赵国,青阳城。
“大人……”
“求求你,救救我的孩子……”
尖叫声和马匹的嘶叫彼此混杂一起,一名脏兮兮的中年妇女抱着孩童冲到路上。
猝不及防之下白马被惊扰,“张起”紧忙拉紧马绳,左右身体跟着晃动两下才没有摔下来。
“臭要饭的,你不要命了,要死死远点。”
张起楞了一下,还没反应过来是怎么回事,身后的护卫大声吼叫。
说完,怒气冲冲的跑上前一脚踢翻抱孩子的中年妇女。
妇女倒地之后怕摔伤孩子,用手臂紧紧抱着,手臂划出一个大口。
红色鲜血流淌她却浑然不知,起身跪着把孩子抱在怀中对张起连连磕头。
“大人,求求你救救我的孩子吧,他已经三天没有吃饭了,求你救救他……”
护卫气急败坏,想上前把妇女拖走,街道两边又走出几个衣衫破烂的乞丐,跪下连连叫嚷道;“大人,行行好吧,给点吃的。”
周围乞丐见状都围了上来,跟着叫嚣。
几个家丁冲出来围在四周,家丁丁七尖声道;“瞎了你们的狗眼,吃了熊心豹子胆,张家大少爷的路你们也敢栏。”
乞丐们左右互望,犹犹豫豫。
护卫神情不耐烦喝道;“犹豫什么,乱棍打散。”
家丁们抽出棍棒还未打,乞丐们就做林中鸟散去,妇女也不敢继续拦路,起身要离去,眼中藏不住那失望神色。
张起叹了口气;“甲护卫,给他们一些吃的吧……”
…………
经过刚刚的事,护卫们也谨慎起来,家丁护卫加起来十五六人,分成前后两批把张起夹在中间,前面肥壮骏马行走稳健。

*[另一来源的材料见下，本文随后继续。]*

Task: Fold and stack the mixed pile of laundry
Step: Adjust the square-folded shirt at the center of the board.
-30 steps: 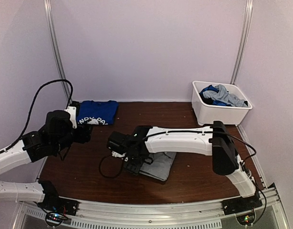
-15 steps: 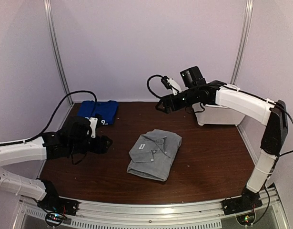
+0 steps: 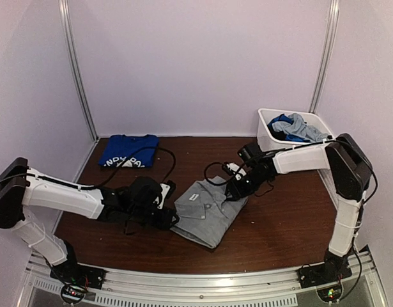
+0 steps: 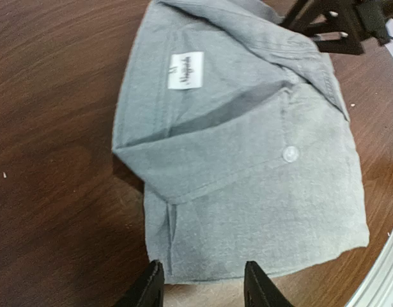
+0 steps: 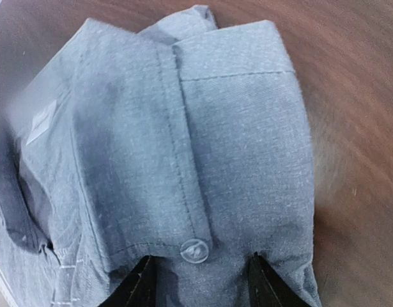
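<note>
A folded light-grey shirt [image 3: 206, 210] lies in the middle of the table, its white label [image 4: 185, 70] and a button [image 4: 289, 153] facing up. My left gripper [image 3: 172, 219] sits low at the shirt's left edge. Its jaws [image 4: 202, 291] are open and straddle the hem. My right gripper [image 3: 234, 190] is at the shirt's far right edge, open, with its fingers [image 5: 139, 285] resting on the cloth on either side of the button [image 5: 195, 249]. A folded royal-blue shirt [image 3: 127, 152] with white print lies at the back left.
A white bin [image 3: 271, 152] at the back right holds crumpled blue and grey garments [image 3: 298, 128]. Black cables trail over the table by both wrists. Walls close in the back and both sides.
The left arm swept in from the table's left to the grey shirt's left edge. The right arm came down from high at the back to the shirt's far right edge. Both jaws narrowed.
</note>
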`<state>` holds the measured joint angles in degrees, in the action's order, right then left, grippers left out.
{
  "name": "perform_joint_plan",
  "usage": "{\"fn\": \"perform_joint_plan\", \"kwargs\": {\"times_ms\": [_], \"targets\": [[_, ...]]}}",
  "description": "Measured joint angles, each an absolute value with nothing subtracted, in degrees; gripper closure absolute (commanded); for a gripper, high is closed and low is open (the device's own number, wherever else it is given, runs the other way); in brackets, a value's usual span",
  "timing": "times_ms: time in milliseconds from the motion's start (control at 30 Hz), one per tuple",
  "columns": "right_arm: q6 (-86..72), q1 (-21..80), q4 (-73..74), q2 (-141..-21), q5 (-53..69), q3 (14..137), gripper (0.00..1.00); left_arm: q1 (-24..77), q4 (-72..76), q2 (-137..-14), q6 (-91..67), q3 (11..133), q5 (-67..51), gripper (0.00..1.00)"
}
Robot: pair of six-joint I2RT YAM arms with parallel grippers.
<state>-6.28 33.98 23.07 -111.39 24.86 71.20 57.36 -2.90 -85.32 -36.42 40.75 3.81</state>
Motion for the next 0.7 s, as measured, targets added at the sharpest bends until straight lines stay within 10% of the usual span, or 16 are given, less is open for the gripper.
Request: {"fn": "perform_joint_plan", "kwargs": {"times_ms": [400, 700], "targets": [[-21.8, 50.5, 17.5, -82.3, 31.6, 46.4, 0.37, 43.9, -6.5, -74.6, -34.8, 37.9, 5.9, 0.4], [-23.9, 36.6, 16.9, -74.5, 27.9, 41.5, 0.4, 44.1, -4.9, -73.4, -33.1, 36.6, -1.9, 0.4]]}}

护卫们目光有神的扫射着四周,腰间大刀高过马身半尺,刀柄抽出刀鞘一拳之尺,似在警告闲人勿近。
虽然在青阳城不会有太大的危险事情发生,但闹出这等乌龙事难免要被长老责骂一番,丁七和甲护卫在两侧。
张起看着路上乞丐明显比以往多出几番,不经问道;“最近城里发生什么大事了吗?为什么有如此多人流浪?”

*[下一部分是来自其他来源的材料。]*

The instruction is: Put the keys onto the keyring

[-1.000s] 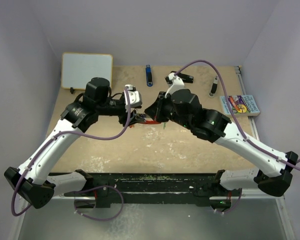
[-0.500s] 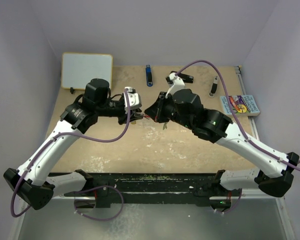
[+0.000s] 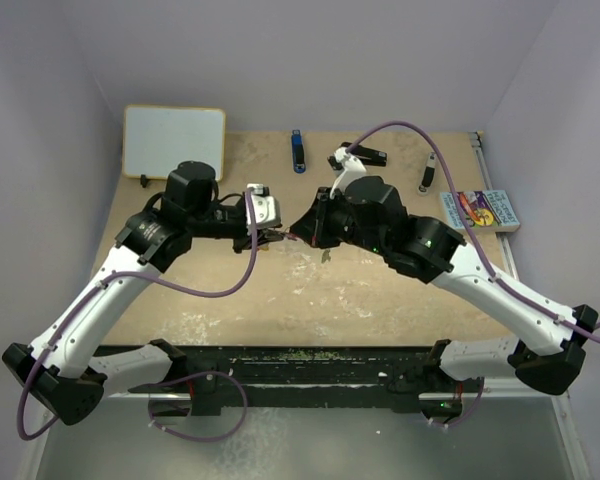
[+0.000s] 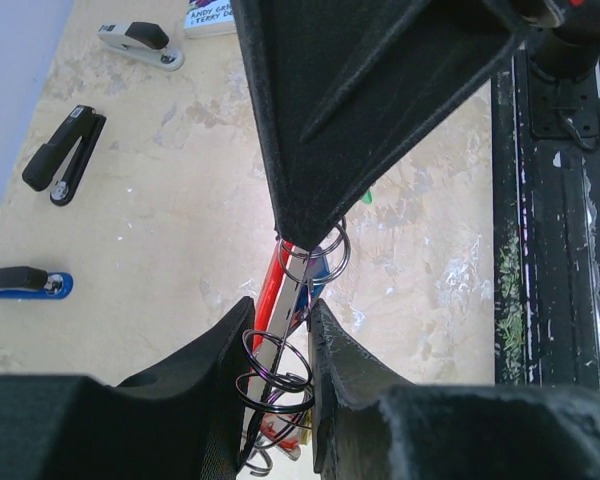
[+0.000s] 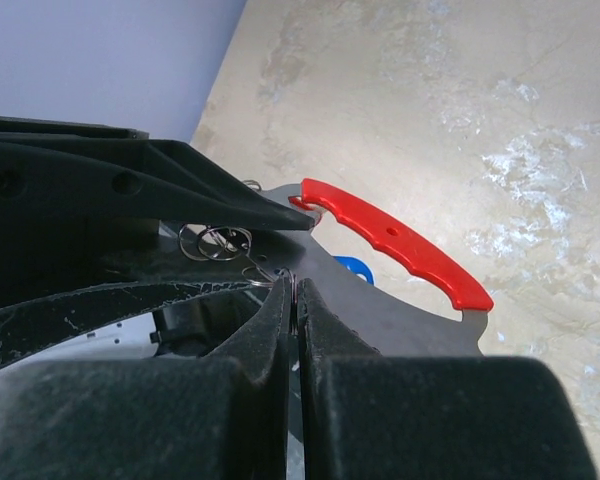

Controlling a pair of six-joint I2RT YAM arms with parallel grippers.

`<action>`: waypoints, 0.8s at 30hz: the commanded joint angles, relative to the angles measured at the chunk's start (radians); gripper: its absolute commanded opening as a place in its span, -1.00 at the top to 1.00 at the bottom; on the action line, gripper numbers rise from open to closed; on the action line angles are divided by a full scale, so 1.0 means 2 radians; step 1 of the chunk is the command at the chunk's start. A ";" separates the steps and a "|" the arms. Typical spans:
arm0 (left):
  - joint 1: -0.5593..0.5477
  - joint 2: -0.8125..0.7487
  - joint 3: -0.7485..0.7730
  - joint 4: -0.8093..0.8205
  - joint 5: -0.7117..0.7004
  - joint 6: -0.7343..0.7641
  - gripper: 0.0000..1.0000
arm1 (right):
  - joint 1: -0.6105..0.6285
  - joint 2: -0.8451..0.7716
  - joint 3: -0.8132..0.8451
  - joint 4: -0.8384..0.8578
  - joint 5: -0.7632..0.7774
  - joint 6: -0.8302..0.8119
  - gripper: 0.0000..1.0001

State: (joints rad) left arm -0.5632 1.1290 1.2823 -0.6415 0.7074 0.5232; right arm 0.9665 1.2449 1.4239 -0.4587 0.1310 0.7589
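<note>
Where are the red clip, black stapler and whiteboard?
red clip (image 5: 410, 250): right wrist view, middle of its red handle.
black stapler (image 4: 65, 155): left wrist view, middle of its body.
whiteboard (image 3: 173, 140): top view, centre of its white face.

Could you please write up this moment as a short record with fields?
left claw: closed in around the keyring, at its lower wire rings and the end of the red clip
right claw: shut, pinching a thin wire ring of the keyring
keyring position: held between both claws, above the table
bystanders: black stapler and blue stick lying on the table, apart from both claws
</note>
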 commanded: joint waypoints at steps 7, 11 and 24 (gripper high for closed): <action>-0.001 -0.025 0.011 -0.020 0.047 0.102 0.92 | -0.051 -0.002 0.000 0.011 -0.118 -0.035 1.00; -0.002 -0.025 0.019 -0.039 0.070 0.126 0.92 | -0.070 0.003 -0.007 0.029 -0.171 -0.065 1.00; -0.004 -0.021 0.020 -0.035 0.047 0.120 0.58 | -0.076 0.016 0.005 0.025 -0.186 -0.107 1.00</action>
State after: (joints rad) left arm -0.5655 1.1049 1.2846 -0.7437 0.7959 0.7528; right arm 0.8303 1.2900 1.4132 -0.4416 -0.2481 0.5922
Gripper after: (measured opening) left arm 0.293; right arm 0.004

他去越国经商往返一趟三月之久,还以为中间哪家大族不景气,所以有此一问。
周边乞丐对着过往的行人拉扯跪拜,口中不时传出行行好,可怜可怜我吧之类话语。
甲护卫接过话,讨好道;“少爷,没有什么特别的事发生,这些要饭的是从落阳城过来的。”
“洛阳城?”张起记得落阳城中间离青阳城,不是还有个几千里的城吗?怎么就流浪到这里来了?
甲护卫接着说道;“他们先流浪到虎丘城,然后虎丘城人满为患,实在养不了那么多乞丐,又顺着虎丘来到咱们青阳。”
张起眉头一皱,还没等问话,丁七从旁边说道;“是闹水灾,大水灾,把落阳城都淹个底朝天。”
甲护卫不满的瞪了一眼丁七,似乎是怪他抢了自己的戏份,忙又道;
“听说是水怪作怪,大水前,山里传出“嘶嘶”怪叫,一直继续了好几天,传言是水蛇化蛟被天雷击杀,大山崩塌。”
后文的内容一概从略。